IBISWorld estimates that the Online Grocery Sales industry has a low level of concentration, with the top players (including PeaPod and Fresh Direct) accounting for less than 20.0% of total industry revenue in 2013. Many online grocery retailers are small to midsize private establishments that operate on a state and regional level and serve niche markets. Although online grocery retailers offer similar products and services, low industry concentration stems partly from the diversity of regions covered by industry operators. For example, the industry's major player PeaPod captures a significant portion of the total industry's market share (For major player market shares see IBISWorld report OD5085). However, external competition from traditional brick-and-mortar grocery stores remains a consistent threat. Industry operators compete on the basis of price, product selection, timesaving and customer service. If online grocers fail to price products competitively, or avoid offering products not easily found in physical supermarkets, they risk losing business to traditional stores.

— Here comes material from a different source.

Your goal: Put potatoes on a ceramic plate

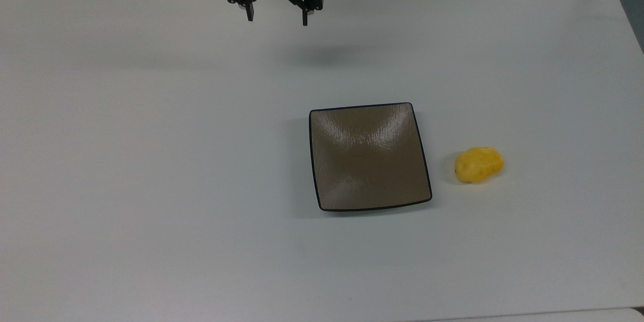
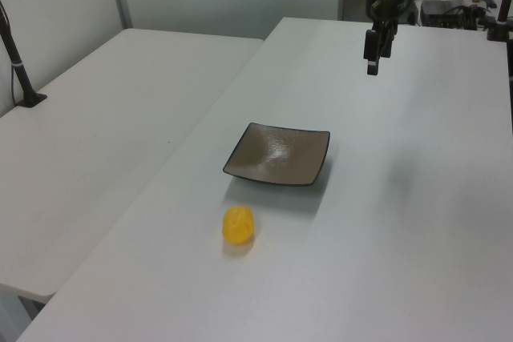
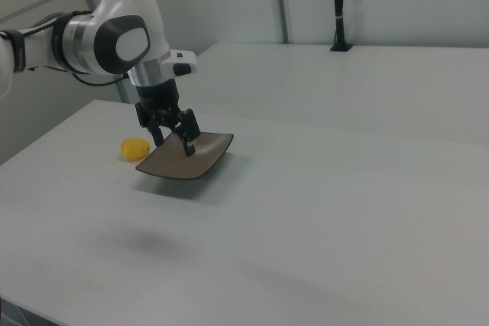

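A wide, pale grey-white table (image 1: 151, 161) carries the scene, its matte top bare apart from two things. In the left view a second white table (image 2: 96, 142) stands alongside it, with a dark post (image 2: 18, 62) clamped on its far edge, and light panel walls close off the room behind. The right view shows another pale tabletop further back with a black pole (image 3: 337, 5) rising from it. The ceramic plate (image 1: 369, 156), square with rounded corners, glossy brown and edged by a thin dark rim, lies flat near the middle of the table and holds nothing. The potato (image 1: 479, 164), bright yellow and lumpy, rests on the bare tabletop just beside the plate, at the top view's right of it, apart from its rim; in the left view it sits nearer the camera than the plate (image 2: 277, 154). The gripper (image 1: 277, 19) hangs above the table near the top view's upper edge, well apart from both plate and potato, its two black fingers spread wide with nothing between them, casting a soft shadow on the surface below.
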Robot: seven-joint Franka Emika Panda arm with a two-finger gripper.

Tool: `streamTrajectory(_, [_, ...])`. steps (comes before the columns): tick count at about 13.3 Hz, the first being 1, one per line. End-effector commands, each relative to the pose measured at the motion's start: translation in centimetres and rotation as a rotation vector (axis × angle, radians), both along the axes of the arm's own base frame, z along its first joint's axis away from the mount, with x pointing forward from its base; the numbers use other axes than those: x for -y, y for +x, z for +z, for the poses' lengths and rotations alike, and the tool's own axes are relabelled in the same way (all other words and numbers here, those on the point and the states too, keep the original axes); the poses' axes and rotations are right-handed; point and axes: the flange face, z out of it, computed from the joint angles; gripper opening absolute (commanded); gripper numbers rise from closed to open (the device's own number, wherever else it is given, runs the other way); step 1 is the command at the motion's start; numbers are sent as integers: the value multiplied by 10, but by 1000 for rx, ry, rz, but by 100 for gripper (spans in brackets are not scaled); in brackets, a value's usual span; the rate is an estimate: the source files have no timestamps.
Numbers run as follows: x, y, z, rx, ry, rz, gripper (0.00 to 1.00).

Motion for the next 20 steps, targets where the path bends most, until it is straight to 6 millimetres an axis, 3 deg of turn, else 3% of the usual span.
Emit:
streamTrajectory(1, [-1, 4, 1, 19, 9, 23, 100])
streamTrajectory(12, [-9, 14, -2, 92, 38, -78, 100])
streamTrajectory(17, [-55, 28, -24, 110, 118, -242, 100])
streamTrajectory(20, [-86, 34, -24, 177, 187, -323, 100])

Looking ahead, the five years to 2018 promises strong growth for the Online Grocery Sales industry. According to IBISWorld Industry Analyst Jeffrey Cohen, “Driven by declining unemployment and increased internet usage, industry revenue is forecast to grow in 2018.” This is because falling unemployment will decrease consumers' leisure time, making internet food shopping more convenient and attractive. Moreover, “as people return to work, incomes will grow, further stimulating industry demand,” says Cohen. Consequently, input price increases will also be easier to pass on to consumers, growing profit further.
For more information, visit IBISWorld’s Online Grocery Sales in the US industry report page.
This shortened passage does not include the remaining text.